The inferior epigastric artery and vein pass across the arcuate line to enter the rectus sheath.'

== Anatomy ==
Superior to the arcuate line, the internal oblique muscle aponeurosis splits to envelop the rectus abdominis muscle both anteriorly and posteriorly. The anterior layer is derived from the external oblique aponeurosis and the anterior lamina of the internal oblique aponeurosis. The posterior layer is made up of the posterior lamina of the internal oblique aponeurosis and the transversus abdominis aponeurosis.

Inferior to the arcuate line, the aponeuroses of the external oblique muscle, the internal oblique muscle, and the transversus abdominis muscle merge and pass superficial to the rectus abdominis muscle.
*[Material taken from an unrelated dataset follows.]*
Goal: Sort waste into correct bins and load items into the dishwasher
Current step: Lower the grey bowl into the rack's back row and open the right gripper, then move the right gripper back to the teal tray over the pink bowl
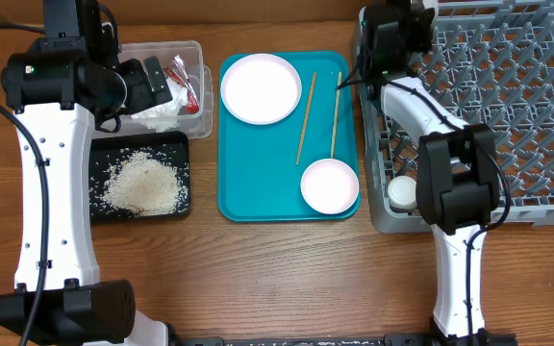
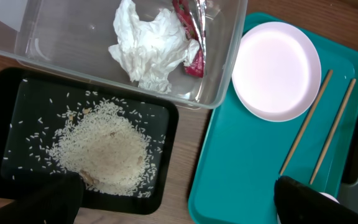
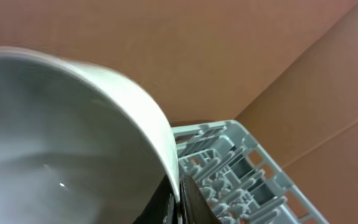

Therefore, inferior to the arcuate line, the rectus abdominis rests directly on the transversalis fascia.

== Clinical significance ==
Spigelian hernias and, exceedingly rarely, arcuate line hernias may occur inferior to the arcuate line.

The arcuate line must be incised at its lateral-most point in order to enter the space of Retzius and space of Bogros from within the rectus sheath during surgery during retrorectus repair and transversus abdominis release.

== History ==
The arcuate line is also known as the linea semicircularis, and the semicircular line of Douglas.